1975 begann der Bürgerkrieg, 1982 marschierten die Israelis ein und verbündeten sich mit christlichen Milizen, die Massaker in den palästinensischen Lagern verübten. Bei den Bombardements im Sommer 1982 sollen mehrere Zehntausend Libanesen und Palästinenser ums Leben gekommen sein, Hunderttausende wurden von Wasser und Strom abgeschnitten. Die PLO zog ab und wurde doch schnell ersetzt. Von der Hisbollah.
Die hatte sich während des libanesischen Bürgerkrieges gegründet, als Kämpfer für die Interessen der Schiiten und gegen die israelische Besatzung, die im Süden Libanons, wo viele Schiiten leben, gemeinsame Sache mit den christlichen Milizen machte. Im Abkommen zur Beendigung des libanesischen Bürgerkrieges war sie die einzige Gruppe, die ihre Waffen behalten durfte. Und die wurden immer mehr. Die Hisbollah wurde zu einem Staat im Staate. Sie schickt Abgeordnete ins Parlament, betreibt Krankenhäuser und eine Pfadfindergruppe. Für ihre Anhänger ist sie der einzige Beschützer. Für viele andere Libanesen ein Krebsgeschwür, das das Land zerstört. Für Europa und die USA eine Terrorgruppe.
Schwülstige Reden aus dem Bunker
Seit 1995 leitet sie Hassan Nasrallah, den man seit vielen Jahren nicht mehr an der frischen Luft gesehen hat. Er lebt irgendwo unter Beirut in einem Bunker. Von dort hält er seine endlosen Reden, die voller schwülstiger Propaganda sind. Im Jahr 2000 traute er sich noch ans Tageslicht von Beirut, feierte mit Zehntausenden Anhängern den Rückzug Israels aus der Sicherheitszone im Süden Libanons, die das israelische Militär 15 Jahre lang verteidigt hatte. Bis sie mehr Leben israelischer Soldaten kostete, als sie daheim zu retten half. Die Hisbollah jubelte, in Israel gilt der Rückzug bis heute vielen als Zeichen der Schwäche, das viele Todfeinde Israels ermunterte.

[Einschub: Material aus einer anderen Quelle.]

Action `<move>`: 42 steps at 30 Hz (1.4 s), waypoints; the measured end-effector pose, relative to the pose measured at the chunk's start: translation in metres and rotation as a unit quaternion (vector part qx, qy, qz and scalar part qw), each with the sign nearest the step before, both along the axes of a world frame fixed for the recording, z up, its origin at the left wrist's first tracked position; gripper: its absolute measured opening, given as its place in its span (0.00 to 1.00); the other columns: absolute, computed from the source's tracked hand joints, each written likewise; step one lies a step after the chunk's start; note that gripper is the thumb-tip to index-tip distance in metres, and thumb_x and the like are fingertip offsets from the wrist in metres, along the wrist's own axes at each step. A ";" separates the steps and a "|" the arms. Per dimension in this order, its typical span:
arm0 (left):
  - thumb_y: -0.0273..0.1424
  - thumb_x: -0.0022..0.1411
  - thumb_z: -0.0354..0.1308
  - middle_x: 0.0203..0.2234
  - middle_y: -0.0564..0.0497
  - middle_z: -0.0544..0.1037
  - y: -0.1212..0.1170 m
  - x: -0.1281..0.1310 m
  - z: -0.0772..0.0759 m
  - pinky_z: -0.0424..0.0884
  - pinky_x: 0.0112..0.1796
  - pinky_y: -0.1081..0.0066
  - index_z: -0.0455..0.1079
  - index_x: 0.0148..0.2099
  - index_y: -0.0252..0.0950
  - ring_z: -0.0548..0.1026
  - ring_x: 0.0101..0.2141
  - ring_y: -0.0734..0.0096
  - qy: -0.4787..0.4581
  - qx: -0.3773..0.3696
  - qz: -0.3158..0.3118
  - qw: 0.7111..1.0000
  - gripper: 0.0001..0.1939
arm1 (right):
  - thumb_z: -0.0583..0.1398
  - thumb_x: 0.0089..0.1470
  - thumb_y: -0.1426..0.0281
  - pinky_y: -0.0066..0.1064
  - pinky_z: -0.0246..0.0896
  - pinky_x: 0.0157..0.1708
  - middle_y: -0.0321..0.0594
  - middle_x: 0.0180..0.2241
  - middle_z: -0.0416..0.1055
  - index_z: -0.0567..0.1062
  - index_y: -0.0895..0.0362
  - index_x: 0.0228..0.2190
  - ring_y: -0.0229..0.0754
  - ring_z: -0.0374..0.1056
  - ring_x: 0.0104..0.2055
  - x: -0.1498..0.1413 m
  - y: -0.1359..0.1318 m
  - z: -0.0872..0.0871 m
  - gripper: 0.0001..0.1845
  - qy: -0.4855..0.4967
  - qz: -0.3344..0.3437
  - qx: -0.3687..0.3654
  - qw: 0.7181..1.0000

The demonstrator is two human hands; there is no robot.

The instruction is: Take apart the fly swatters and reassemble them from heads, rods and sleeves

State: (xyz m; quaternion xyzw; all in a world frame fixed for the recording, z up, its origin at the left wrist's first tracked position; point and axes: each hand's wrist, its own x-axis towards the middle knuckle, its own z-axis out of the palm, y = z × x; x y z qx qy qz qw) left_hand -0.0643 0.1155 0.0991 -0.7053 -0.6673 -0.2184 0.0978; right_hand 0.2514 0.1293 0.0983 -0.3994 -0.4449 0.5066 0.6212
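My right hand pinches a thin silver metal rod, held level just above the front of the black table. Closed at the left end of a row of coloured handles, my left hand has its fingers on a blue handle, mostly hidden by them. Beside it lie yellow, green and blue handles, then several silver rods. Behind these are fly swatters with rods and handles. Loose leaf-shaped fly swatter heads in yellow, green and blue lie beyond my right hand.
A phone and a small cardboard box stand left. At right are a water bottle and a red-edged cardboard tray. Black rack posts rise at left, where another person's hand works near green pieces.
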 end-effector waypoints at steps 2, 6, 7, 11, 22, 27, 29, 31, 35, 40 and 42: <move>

Sechs Jahre später der nächste Einmarsch, die Hisbollah hatte drei israelische Soldaten in ihrem Jeep getötet, und zwei entführt. Israel schickte Kampfflugzeuge und Panzer, bombardierte den Flughafen von Beirut, 34 Tage später war der Kampf vorbei, den Nasrallah danach als Fehler bezeichnete. Der UN-Sicherheitsrat verabschiedete die Resolution 1701, welche einen Sicherheitskorridor im Süden Libanons vorsieht und die dortige Entwaffnung der Hisbollah durch die libanesische Armee. Was nie passierte, die Hisbollah rüstet weiter auf, beschießt Israel, das dann zurückfeuert, wie in einem Tennis-Spiel. Das aber nie jemand gewinnt, das sich immer in einem abgesteckten Rahmen abspielt. So ging es nun fast ein Jahr.
Die ungeschriebenen Regeln gelten aber nun nicht mehr, Hisbollah-Chef Nasrallah wirft Israel vor, alle rote Linien überschritten zu haben mit den Pager-Attacken. Israel verschickte am Montag eine Aufforderung an die Bewohner des Südens, bestimmte Gebiete zu verlassen. So wie sie es auch in Gaza tut. Der Krieg dort ist nach einem knappen Jahr immer noch nicht gewonnen, trotz 40 000 Toten. Dennoch dreht sich der Fokus nun nach Norden.
Allein am Montag seien fast 500 Menschen bei israelischen Luftangriffen getötet worden, teilen die libanesischen Behörden mit. Unter den Getöteten seien auch 35 Kinder. Ein Angriff im Süden der Hauptstadt Beirut soll unbestätigten Angaben zufolge dem wichtigen Hisbollah-Kommandeur Ali Karaki gegolten haben. Er sei aber wohlauf und an einen sicheren Ort gebracht worden, erklärte die Hisbollah.
Israels Verteidigungsminister Joav Gallant sagte, man habe Zehntausende Hisbollah-Raketen zerstört. Die Hisbollah reagierte mit neuen heftigen Raketenangriffen auf israelische Städte. „Deeskalation durch Eskalation“, nannten israelische Vertreter gegenüber dem Nachrichtenportal Axios diese Strategie. In der Geschichte des Konfliktes gibt es auf beiden Seiten wenig Belege, dass sie zum Erfolg führt.